Dig Deeper into Sunday’s Gospel: Read Luke 20:27–38

My children are smarter than I am. I thought you should know, in case you want to ask them anything. In our house, when a child turns thirteen, they suddenly know everything. Before they used to ask me questions because they didn’t know the answer—now they ask me questions because they think I don’t know the answer.

My husband and I lovingly refer to this phase of parenting as the “velociraptor phase.” Do you remember the velociraptors from the Jurassic Park movie? They were the smartest of all the dinosaurs in the park, and when they tried to escape an electric fence, they would attack the fence in different parts, testing it systematically for weaknesses, always remembering where they had attacked it before. Sometimes it can feel like our teens are just testing the electric fence of our mental stamina.

In this Sunday’s gospel reading, the Sadducees remind me of the velociraptors—testing for weaknesses in Jesus’ teachings. This particular story is the third in a series of questions posed to Jesus in order to challenge His authority (Luke 20:1–8), find fault with His teaching and arrest Him (Luke 20:20–26), and humiliate Him (Luke 20:27–38). 

The Sadducees approach Jesus and, referencing the levirate law of Moses[1], ask a hypothetical question about seven brothers who each marry the same woman when the previous brother dies. All seven brothers die childless, and then the woman dies. They ask Jesus: “Now at the resurrection, whose wife will that woman be? For all seven had been married to her” (Luke 20:33). 

The Sadducees were priestly aristocrats who denied the idea of the resurrection of the dead, so their intent is to make the resurrection look ridiculous and therefore false. Jesus, however, shuts them down by giving a two-part answer. First, He says that life in the coming age is not the same as life is now—there is no need to raise up heirs in heaven because people will be like angels and will not die. Then He references Exodus 3:6 to show that God is a God of the living and not the dead.[2]

At first, this passage can seem a bit like “inside baseball” to an outsider. You may think, Who cares if some Jews believed in the resurrection of the dead or not? Catholics profess the resurrection of the dead, and there’s extensive teaching on this topic in the Catechism of the Catholic Church (988). 

On a recent retreat, Father John Hopkins said something that stuck with me: “Remember, in a disagreement, it’s often not about what it’s about.” 

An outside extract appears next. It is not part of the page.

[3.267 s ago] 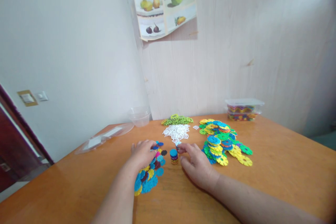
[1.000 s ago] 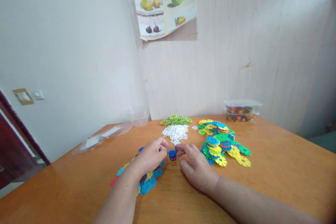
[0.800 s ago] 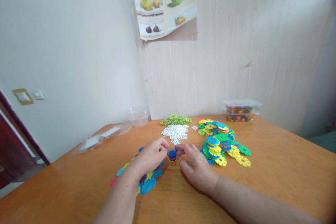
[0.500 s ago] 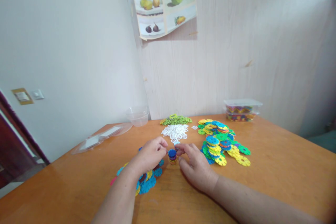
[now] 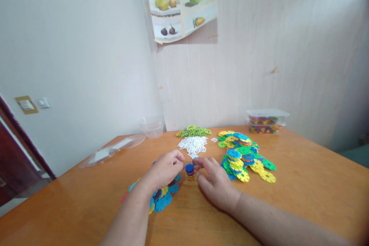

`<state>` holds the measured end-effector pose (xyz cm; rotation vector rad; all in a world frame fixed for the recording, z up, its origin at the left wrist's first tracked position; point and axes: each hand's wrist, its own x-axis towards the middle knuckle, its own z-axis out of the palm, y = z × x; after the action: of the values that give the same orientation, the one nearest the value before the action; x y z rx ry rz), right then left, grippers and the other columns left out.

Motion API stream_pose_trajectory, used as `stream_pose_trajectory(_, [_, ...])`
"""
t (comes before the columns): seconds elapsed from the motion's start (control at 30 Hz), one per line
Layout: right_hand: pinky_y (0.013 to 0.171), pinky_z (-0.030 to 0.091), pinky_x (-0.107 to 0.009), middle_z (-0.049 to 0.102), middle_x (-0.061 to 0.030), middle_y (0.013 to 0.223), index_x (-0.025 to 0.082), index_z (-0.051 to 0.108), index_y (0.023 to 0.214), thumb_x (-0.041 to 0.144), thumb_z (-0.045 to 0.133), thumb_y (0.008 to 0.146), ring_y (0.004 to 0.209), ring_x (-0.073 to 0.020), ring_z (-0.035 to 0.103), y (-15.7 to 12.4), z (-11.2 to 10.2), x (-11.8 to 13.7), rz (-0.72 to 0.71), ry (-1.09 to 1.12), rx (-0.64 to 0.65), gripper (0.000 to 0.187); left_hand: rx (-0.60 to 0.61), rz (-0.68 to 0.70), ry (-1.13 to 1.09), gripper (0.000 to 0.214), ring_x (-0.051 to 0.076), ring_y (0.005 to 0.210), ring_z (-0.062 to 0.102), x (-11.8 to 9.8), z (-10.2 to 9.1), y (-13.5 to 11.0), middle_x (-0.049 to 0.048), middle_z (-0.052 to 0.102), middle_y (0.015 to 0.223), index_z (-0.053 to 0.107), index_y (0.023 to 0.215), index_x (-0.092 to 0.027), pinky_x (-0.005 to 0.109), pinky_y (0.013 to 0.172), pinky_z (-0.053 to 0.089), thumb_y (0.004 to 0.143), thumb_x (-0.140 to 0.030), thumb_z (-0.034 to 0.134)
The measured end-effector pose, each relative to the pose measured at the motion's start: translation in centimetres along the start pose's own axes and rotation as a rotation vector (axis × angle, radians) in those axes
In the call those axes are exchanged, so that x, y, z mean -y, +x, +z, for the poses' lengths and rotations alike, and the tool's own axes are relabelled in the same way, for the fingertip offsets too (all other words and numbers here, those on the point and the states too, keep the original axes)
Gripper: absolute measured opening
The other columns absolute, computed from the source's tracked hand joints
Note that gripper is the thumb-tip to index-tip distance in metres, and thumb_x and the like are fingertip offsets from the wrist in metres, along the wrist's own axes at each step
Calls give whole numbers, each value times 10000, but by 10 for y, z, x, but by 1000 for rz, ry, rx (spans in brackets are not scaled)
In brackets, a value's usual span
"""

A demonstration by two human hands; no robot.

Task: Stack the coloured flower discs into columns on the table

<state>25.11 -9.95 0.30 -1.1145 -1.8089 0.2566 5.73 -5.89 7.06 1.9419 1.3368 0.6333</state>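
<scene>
A short stack of small round plastic discs (image 5: 189,171), dark blue on top, stands on the wooden table (image 5: 302,184). My left hand (image 5: 165,169) is curled with fingertips pinched at the stack's left side. My right hand (image 5: 215,182) pinches the stack's right side with thumb and forefinger. Under my left wrist lies a flat spread of small blue, yellow and pink discs (image 5: 161,198). What my fingertips hold besides the stack is too small to tell.
A pile of larger coloured discs (image 5: 245,155) lies to the right. White square pieces (image 5: 193,145) and green pieces (image 5: 193,131) lie behind the stack. A lidded box of pieces (image 5: 266,121), a clear bowl (image 5: 152,127) and a clear lid (image 5: 112,150) sit near the walls.
My left hand has moved from the small disc spread to the stack's left side, and the stack's top disc changed from light to dark blue. In the last second nothing visibly moves.
</scene>
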Motion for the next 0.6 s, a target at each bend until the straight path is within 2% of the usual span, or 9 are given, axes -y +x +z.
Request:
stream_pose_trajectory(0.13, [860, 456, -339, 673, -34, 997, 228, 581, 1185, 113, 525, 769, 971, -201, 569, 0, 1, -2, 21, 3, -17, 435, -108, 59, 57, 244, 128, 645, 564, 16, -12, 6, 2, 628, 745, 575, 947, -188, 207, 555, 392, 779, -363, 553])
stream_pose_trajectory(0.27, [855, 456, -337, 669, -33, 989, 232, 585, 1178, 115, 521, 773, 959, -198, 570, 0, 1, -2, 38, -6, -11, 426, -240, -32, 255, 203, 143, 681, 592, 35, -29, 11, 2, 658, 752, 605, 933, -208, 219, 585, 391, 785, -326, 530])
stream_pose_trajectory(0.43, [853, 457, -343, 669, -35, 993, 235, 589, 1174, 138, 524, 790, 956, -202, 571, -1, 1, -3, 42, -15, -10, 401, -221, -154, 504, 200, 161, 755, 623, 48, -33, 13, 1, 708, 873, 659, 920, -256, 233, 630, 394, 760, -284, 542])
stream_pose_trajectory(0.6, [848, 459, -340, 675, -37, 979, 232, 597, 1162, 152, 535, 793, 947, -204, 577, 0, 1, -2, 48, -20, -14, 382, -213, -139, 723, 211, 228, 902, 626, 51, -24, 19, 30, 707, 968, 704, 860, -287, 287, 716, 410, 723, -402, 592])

The Sadducees were not really looking for a clear answer on the resurrection of the dead. They wanted to humiliate Jesus publicly. They wanted to prove that they knew more than He did, and therefore delegitimize His authority. 

Maybe you’re not questioning the Church on the teaching of the resurrection of the dead, but perhaps there is another teaching that you are wrestling with. Or maybe you aren’t wrestling with any Church teachings, per se, but you find it difficult to explain the what and the why of our beliefs to others. Experiencing difficulties in faith isn’t a bad thing; in fact, Father Dwight Longenecker says that these can actually help strengthen our faith, clarify our beliefs, and proclaim the gospel.[3]

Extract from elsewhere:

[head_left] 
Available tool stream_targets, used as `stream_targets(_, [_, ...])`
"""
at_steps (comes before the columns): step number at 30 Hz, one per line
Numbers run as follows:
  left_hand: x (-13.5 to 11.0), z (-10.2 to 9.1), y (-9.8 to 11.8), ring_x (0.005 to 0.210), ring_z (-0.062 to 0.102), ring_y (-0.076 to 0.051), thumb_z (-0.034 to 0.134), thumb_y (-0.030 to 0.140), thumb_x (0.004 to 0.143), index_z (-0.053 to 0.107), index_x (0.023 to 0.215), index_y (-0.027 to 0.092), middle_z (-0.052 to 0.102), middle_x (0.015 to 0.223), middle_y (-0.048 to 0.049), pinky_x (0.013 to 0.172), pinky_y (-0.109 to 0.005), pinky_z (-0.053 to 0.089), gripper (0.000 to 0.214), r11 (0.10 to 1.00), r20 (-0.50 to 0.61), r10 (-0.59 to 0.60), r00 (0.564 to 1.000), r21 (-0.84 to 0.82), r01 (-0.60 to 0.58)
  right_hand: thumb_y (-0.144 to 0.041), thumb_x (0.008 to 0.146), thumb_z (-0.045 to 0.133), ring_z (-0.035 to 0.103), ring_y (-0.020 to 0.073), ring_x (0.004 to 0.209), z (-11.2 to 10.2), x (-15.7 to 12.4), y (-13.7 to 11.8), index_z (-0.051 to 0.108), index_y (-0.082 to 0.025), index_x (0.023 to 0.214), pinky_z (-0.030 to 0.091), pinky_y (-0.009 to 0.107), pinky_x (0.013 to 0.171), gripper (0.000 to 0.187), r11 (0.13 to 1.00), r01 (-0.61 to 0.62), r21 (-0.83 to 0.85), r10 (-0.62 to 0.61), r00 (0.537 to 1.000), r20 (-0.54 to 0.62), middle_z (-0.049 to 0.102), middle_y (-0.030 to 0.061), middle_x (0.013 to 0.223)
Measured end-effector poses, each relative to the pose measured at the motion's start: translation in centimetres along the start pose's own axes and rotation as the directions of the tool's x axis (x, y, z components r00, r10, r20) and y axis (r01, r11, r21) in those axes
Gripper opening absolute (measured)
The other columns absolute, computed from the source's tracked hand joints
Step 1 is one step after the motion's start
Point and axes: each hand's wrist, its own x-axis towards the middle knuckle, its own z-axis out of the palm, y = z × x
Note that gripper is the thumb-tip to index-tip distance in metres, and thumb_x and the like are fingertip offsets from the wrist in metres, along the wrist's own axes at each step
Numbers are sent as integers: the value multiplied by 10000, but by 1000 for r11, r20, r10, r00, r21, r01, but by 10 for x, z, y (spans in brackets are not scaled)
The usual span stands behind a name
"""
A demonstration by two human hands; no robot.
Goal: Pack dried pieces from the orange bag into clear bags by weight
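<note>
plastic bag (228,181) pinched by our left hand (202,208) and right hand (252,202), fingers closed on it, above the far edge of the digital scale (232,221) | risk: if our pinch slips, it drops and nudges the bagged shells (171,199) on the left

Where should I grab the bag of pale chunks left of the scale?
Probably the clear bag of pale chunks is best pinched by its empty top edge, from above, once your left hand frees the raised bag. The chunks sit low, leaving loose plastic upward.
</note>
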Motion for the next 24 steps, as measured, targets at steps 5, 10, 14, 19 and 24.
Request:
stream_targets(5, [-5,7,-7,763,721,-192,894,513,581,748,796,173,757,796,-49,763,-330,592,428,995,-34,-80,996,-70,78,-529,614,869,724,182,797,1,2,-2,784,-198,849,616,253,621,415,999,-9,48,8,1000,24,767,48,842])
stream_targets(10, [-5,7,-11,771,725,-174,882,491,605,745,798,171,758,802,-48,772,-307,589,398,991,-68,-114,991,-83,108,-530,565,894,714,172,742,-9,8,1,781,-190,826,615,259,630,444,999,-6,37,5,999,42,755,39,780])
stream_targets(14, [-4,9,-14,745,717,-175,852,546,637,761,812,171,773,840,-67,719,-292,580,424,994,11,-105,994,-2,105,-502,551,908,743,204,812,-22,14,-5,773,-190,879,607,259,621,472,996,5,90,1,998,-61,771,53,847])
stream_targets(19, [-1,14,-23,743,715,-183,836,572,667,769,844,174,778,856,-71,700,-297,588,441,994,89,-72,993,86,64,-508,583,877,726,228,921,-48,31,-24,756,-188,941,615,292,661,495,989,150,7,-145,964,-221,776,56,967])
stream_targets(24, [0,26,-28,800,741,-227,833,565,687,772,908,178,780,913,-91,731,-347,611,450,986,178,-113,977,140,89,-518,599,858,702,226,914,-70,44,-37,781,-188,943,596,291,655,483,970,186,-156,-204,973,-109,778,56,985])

I’ve heard it said that curiosity is an ally of grace. Jesus can work with a curious and open heart. If we question Him with an open curiosity, no doubt Jesus will meet us there. 

This perspective is what I hope to instill in my children (as the questions will, no doubt, continue). 

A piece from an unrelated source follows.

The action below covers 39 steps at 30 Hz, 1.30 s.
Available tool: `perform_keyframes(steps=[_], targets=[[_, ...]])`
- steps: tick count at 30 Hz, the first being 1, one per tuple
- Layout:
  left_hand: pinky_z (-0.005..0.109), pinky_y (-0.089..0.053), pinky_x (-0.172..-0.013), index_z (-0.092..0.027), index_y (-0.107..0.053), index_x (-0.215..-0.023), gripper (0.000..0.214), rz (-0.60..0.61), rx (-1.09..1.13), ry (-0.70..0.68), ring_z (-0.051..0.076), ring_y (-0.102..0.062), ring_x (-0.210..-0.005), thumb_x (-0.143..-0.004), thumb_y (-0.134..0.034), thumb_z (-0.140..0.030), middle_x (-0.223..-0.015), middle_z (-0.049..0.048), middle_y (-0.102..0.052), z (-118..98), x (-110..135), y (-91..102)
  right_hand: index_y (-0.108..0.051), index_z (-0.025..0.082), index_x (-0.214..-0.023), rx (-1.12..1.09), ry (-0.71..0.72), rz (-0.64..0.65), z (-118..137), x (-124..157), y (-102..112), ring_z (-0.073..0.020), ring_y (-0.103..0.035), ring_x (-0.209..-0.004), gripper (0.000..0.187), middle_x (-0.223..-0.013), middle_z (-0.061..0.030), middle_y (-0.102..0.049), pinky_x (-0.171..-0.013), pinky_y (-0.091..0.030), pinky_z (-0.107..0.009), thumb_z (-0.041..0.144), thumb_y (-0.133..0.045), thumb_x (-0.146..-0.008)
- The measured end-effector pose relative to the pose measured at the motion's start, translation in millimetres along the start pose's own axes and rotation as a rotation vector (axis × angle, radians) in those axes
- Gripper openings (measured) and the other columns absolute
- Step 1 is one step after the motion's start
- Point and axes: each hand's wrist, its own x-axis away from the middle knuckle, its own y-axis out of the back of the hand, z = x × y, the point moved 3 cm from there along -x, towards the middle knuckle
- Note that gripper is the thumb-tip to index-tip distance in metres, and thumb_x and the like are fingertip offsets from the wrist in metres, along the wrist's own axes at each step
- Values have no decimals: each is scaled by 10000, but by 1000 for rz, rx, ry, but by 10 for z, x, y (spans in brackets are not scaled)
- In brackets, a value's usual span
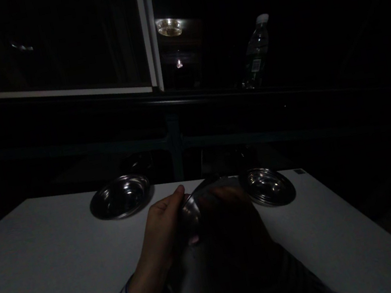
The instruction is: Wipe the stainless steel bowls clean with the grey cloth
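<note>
From where I stand, the white table [62,271] spreads widest in the gloom. Near its far edge, left of the middle, sits a shiny left dish [120,196]; a right dish [268,186] sits by the far right corner. Between them, toward the middle of the far edge, the person has a metal held dish [192,212] tilted up. Its visible rim slants from the left hand [161,231] up toward the far edge and rightward. It looks round, so I'd give it no long axis; which way its face turns, I can't tell in this shadow. The left hand's fingers grasp its near left rim, thumb uppermost. The right hand [237,210] is at its other side, too dark to tell whether it grips. Handling it well, I'd say, means a firm left pinch, a steady tilt and clearance from both neighbours.
</note>
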Motion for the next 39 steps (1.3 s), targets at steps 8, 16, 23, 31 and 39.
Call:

Food for thought or journaling…

Which Church teaching do I want to understand more fully? How can I approach it with an open, humble, and curious heart in an effort to strengthen my faith, clarify my beliefs, or help me to better proclaim the gospel?  

Lord, help me to have an open and curious heart toward Your teachings and Your Word. Let me confidently say, “I do believe, help my unbelief!” (Mark 9:24)

[1] Deuteronomy 25:5
[2] "That the dead will rise even Moses made known in the passage about the bush, when he called ‘Lord’ the God of Abraham, the God of Isaac, and the God of Jacob; and he is not God of the dead, but of the living, for to him all are alive.” (Luke 20:37–38)
[3] Father Dwight Longenecker, “Blessed John Henry Newman Explains Faith Doubts and Difficulties,” September 16, 2022, https://www.ncregister.com/commentaries/blessed-john-henry-newman-explains-faith-doubts-and-difficulties.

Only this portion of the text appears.